The surprise is, a lot of people are actually glad to see the “Loops” out of the Fruity. You can read endless responses from forum members who say this kind of sampling is bad for the perception of the tool, because it overshadows the genuinely creative work a lot of people are doing with it. Once you get out of the legal and developer-specific issues, you really do get into the question of the artistic merit of the sample use. In my view, using a sample – any sample, regardless of license – as the basis of a song without significant modification amounts to plagiarism. It may be perfectly legal, but if you aren’t placing that sample in a new context, and you’re claiming it’s “your” work, you’re doing something dishonest. Now, we can debate all day about where to draw the line, but the problem isn’t sampling, it’s, say, taking a couple of samples, looping them endlessly, and calling it a song. Odds are, you won’t even have to have a debate about that, because a lot of people will simply lose interest musically.
Among many users of a program with “Loops” in its name, and among readers of this site who are themselves often fond of sampling, a lot of people would like to be done with sample content in general. On a simple, practical level, samples you don’t need from other people’s songs can get in the way of your work. A number of readers of CDM said they’d be happy to be done with this sample content and demo songs just to save room on their hard drive. (Happily, some installers give you a choice; I know Cakewalk’s SONAR 8 allows you to uncheck the sample projects on install, only because I just installed it.)

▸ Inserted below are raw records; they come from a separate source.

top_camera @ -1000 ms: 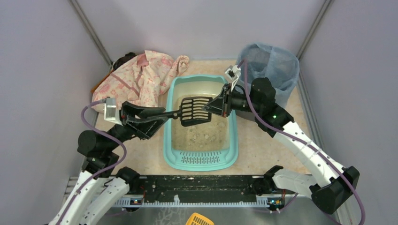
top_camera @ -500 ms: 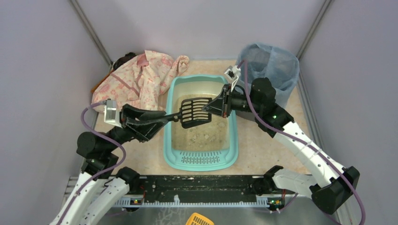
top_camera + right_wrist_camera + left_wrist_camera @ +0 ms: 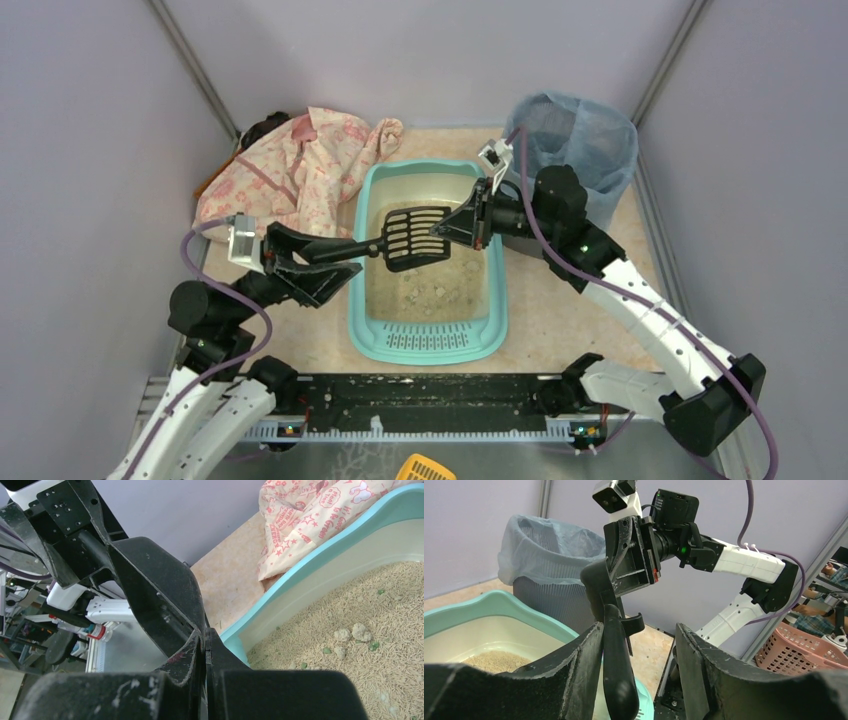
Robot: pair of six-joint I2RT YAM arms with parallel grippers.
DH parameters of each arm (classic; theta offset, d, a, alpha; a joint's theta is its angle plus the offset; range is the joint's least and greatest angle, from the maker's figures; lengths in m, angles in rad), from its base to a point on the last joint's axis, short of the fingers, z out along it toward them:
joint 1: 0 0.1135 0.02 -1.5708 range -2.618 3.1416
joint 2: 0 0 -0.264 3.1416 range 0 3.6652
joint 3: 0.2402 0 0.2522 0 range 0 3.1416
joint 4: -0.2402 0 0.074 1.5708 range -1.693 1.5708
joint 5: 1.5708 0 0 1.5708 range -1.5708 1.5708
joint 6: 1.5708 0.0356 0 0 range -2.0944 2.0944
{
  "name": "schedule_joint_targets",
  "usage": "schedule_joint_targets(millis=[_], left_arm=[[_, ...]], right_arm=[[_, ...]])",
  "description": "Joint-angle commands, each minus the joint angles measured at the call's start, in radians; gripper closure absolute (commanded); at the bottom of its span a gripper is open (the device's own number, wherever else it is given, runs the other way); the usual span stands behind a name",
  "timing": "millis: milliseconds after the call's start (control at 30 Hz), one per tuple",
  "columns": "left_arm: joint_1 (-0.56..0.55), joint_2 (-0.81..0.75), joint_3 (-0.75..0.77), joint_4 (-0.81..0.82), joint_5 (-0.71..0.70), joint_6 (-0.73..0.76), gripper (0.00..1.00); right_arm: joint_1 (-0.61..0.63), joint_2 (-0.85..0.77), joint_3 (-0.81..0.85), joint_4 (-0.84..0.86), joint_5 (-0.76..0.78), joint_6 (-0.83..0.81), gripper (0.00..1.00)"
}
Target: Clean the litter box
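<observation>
The turquoise litter box (image 3: 425, 343) sits mid-table with beige litter and pale clumps (image 3: 357, 631) inside. A black slotted scoop (image 3: 415, 238) hangs level over it. My right gripper (image 3: 443, 230) is shut on the rim of the scoop's head, and its fingers (image 3: 205, 640) press together on that thin edge. My left gripper (image 3: 340, 262) surrounds the scoop's handle (image 3: 616, 670) from the left. Its jaws (image 3: 638, 627) are open: the handle rests against one finger and a wide gap separates it from the other.
A grey bin lined with a blue bag (image 3: 580, 135) stands at the back right, close behind the right arm. A pink patterned cloth (image 3: 300, 165) lies bunched at the back left. A yellow scoop (image 3: 425, 468) pokes in at the bottom edge. Walls close in on both sides.
My left gripper has slid back along the handle toward the near left and its jaws have spread. The scoop and the right arm stay where they were.
</observation>
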Motion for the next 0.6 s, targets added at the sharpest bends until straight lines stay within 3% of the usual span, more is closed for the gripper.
schedule_joint_targets(millis=[0, 200, 467, 567], left_arm=[[0.000, -0.016, -0.008, 0.008, 0.026, 0.000, 0.40], [0.001, -0.015, -0.006, 0.009, 0.020, 0.002, 0.56], [0.001, -0.008, 0.008, 0.009, 0.014, 0.008, 1.00], [0.002, -0.013, 0.008, 0.007, 0.006, 0.006, 1.00]], right_arm=[[0.001, -0.004, 0.054, 0.071, 0.019, -0.004, 1.00], [0.001, -0.005, 0.051, 0.068, 0.022, -0.005, 1.00], [0.001, -0.009, 0.042, 0.070, 0.014, -0.003, 1.00], [0.001, -0.010, 0.040, 0.070, 0.014, -0.002, 1.00]])
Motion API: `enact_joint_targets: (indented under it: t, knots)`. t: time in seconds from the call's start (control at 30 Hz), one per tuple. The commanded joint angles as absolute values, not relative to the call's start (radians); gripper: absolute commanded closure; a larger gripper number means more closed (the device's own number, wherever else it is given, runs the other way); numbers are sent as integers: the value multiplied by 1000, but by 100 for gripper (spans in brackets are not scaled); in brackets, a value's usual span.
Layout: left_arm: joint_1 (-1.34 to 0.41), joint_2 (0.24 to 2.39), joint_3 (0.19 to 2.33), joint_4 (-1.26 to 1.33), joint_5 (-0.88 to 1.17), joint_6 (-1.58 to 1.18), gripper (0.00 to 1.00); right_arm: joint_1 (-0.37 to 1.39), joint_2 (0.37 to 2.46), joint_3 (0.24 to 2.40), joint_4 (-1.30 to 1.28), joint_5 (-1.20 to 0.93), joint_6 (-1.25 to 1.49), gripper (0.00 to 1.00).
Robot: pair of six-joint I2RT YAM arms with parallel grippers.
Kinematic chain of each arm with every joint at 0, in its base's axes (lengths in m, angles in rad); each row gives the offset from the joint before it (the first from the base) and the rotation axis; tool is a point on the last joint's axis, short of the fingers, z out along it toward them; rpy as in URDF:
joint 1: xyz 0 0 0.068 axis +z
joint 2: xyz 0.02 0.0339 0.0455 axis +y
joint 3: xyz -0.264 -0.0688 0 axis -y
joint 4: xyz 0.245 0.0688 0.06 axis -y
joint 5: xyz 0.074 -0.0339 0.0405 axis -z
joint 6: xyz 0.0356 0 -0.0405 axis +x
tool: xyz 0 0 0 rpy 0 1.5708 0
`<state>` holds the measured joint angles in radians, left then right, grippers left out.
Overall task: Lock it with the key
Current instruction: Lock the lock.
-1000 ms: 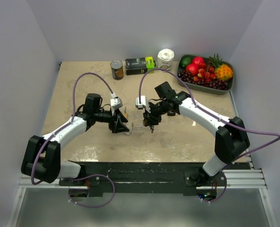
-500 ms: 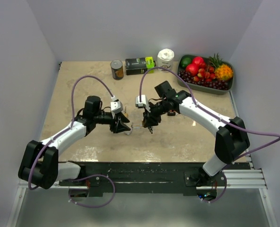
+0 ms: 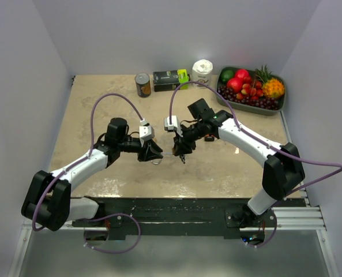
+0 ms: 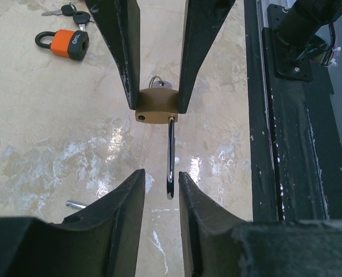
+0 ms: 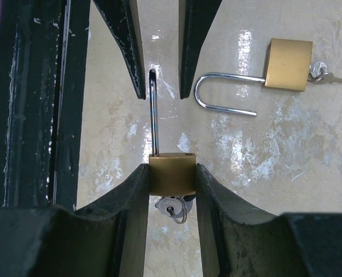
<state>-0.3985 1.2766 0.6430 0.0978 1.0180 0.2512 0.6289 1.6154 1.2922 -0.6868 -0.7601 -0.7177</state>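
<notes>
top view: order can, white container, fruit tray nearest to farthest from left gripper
From the left gripper:
1. can, at the back, slightly left
2. white container, at the back, off to the right
3. fruit tray, back right corner

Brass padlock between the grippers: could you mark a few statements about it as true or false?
1. The right gripper grips the brass padlock by its body. True.
2. Its shackle is snapped shut. False: it is swung open, and one hole in the body is empty.
3. The left gripper has a finger on each side of the shackle. True.
4. The orange padlock hangs from the left gripper. False: it lies on the table.
</notes>
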Motion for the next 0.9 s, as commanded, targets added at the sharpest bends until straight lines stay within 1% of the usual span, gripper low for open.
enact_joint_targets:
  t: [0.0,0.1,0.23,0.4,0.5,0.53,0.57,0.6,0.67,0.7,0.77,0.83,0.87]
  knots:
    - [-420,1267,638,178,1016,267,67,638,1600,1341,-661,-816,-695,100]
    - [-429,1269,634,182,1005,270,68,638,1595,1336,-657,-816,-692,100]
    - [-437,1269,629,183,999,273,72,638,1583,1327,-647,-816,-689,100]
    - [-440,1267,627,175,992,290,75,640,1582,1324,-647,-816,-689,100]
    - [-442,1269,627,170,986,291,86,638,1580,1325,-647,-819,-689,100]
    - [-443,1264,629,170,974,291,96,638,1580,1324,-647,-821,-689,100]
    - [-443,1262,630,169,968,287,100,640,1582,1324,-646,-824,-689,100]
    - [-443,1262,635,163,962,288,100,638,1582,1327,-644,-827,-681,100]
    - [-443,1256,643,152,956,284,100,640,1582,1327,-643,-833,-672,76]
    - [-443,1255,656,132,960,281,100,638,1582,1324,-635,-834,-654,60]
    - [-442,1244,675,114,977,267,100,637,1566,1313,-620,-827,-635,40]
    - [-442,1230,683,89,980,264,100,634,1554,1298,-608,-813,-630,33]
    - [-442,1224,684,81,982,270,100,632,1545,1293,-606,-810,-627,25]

You can read the extensive comments on the previous story, but these two lines from wi_ngo pretty much sum it up:
I LOVE the Grey Album.
I HATE factory patches/loops/presets.
In other words, sampling is fine. Preset content is boring. Sampling without doing anything with those samples is playing a track, not really sampling.
So, most of the frustration at the moment seems to be that Image-Line not only botched the release of these samples in the first place, but isn’t communicating clearly in the aftermath. (I think the latter is the real problem, even more than the former.)

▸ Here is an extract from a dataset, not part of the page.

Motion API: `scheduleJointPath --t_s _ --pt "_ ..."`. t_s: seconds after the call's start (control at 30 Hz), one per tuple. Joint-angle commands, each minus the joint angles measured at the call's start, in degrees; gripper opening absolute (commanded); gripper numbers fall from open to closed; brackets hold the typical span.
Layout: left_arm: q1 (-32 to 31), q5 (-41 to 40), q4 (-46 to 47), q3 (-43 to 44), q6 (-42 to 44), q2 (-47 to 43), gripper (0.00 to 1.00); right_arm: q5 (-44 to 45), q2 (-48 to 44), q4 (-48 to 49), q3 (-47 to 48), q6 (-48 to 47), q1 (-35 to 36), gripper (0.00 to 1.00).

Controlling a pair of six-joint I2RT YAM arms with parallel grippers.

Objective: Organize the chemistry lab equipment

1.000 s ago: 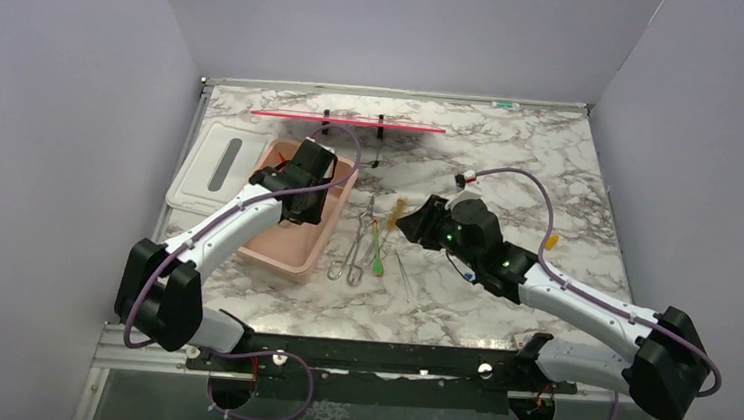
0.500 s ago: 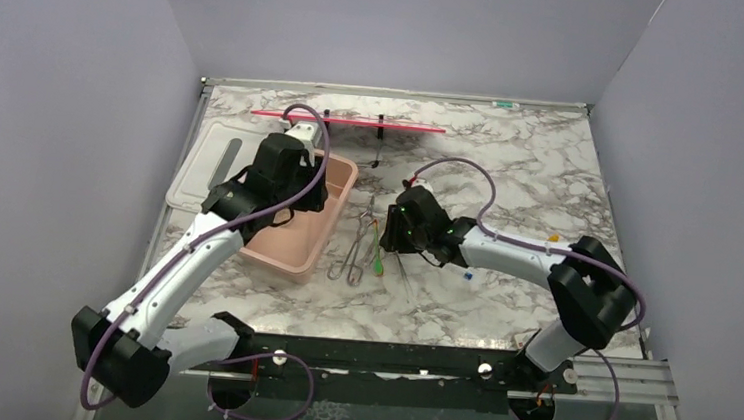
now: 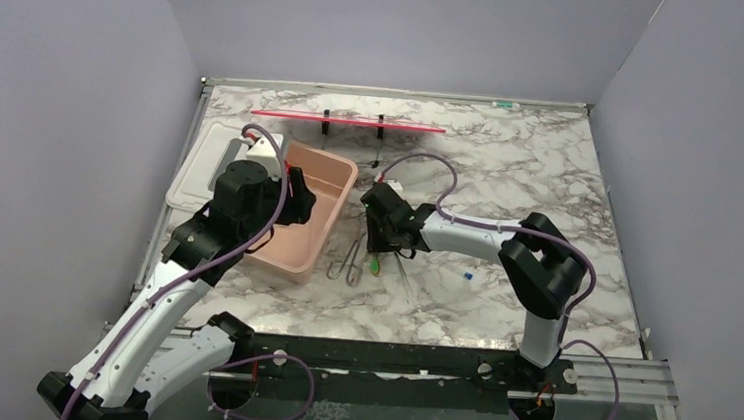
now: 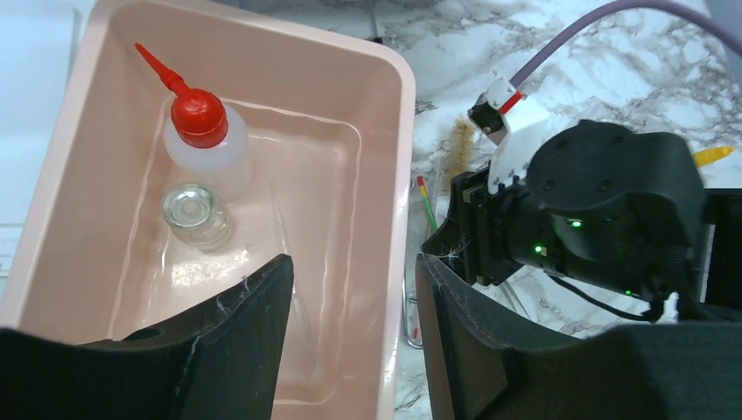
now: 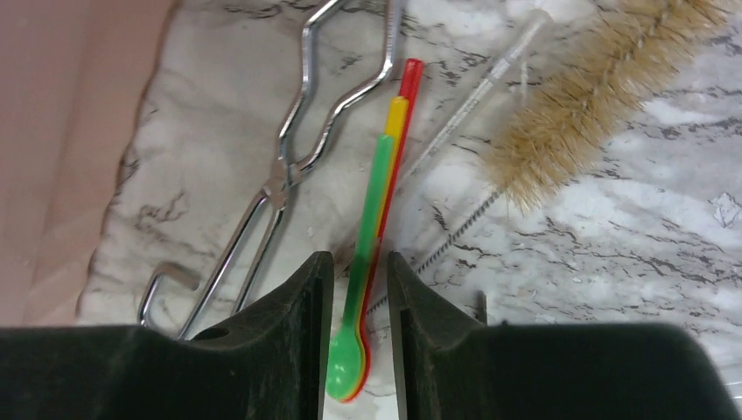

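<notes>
My left gripper (image 4: 350,267) hangs open and empty above the near right part of the pink tub (image 4: 389,175). Standing in the tub are a clear squeeze bottle with a red nozzle (image 4: 206,144) and a glass vial (image 4: 194,214). My right gripper (image 5: 356,271) is down at the table, open, its fingers on either side of the green-handled tool (image 5: 372,219), a stack of green, yellow and red spoons, with narrow gaps showing. To its left lie the metal tongs (image 5: 289,166); to its right are a thin rod (image 5: 472,114) and the brush (image 5: 586,96). A blue-capped tube (image 3: 467,275) lies farther right.
A white lid (image 3: 213,162) lies flat left of the tub (image 3: 326,171). A thin red rack (image 3: 350,120) stands at the back of the marble table. Grey walls close in the left, right and far sides. The two grippers are close together across the tub's right rim.
My left arm has drawn back toward the tub's near side and its jaws have widened. My right gripper has swung left onto the tools and its jaws have narrowed around the green-handled tool.
</notes>
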Motion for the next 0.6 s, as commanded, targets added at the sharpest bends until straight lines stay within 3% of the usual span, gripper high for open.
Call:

But all fruit, no loops? That sounds just fine to most. And none of this seems to be dampening enthusiasm for Image-Line’s flagship music tool.
Final score:
Deadmau5: 1. More publicity for Faxing Berlin.
DirtyCircuit: 0. The original is better.
Image-Line: 0. Totally muddled the situation before, during, and afterward.

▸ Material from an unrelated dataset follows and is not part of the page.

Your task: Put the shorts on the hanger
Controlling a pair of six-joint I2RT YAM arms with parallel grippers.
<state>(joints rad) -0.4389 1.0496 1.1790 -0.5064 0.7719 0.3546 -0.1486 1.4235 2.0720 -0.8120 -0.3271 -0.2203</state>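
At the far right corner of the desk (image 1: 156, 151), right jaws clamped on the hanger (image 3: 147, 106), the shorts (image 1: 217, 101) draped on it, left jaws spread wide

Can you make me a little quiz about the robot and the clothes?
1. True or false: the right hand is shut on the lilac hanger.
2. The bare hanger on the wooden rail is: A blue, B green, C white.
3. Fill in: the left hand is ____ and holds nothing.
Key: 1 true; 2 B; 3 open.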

FL Studio: 1. Happily, people still like your software.
Preset content: 0. You’re gone. No one will miss you.
Samples, unmodified, as the core of a song that’s not a “remix”: 0.
Community policing: 10. See also: Crystal Castles. Forget the license, forget the law – in the Web age, music fans have become the final arbiters of what matters – and artistic value matters.
Xfer Sample CD, Anyone?
I had almost forgotten – on top of this comes the oddly-timed news that Deadmau5 will be releasing his own sample CD – yours for a hundred bucks (US). Friend Steve Duda hand-coded some DSP, as well.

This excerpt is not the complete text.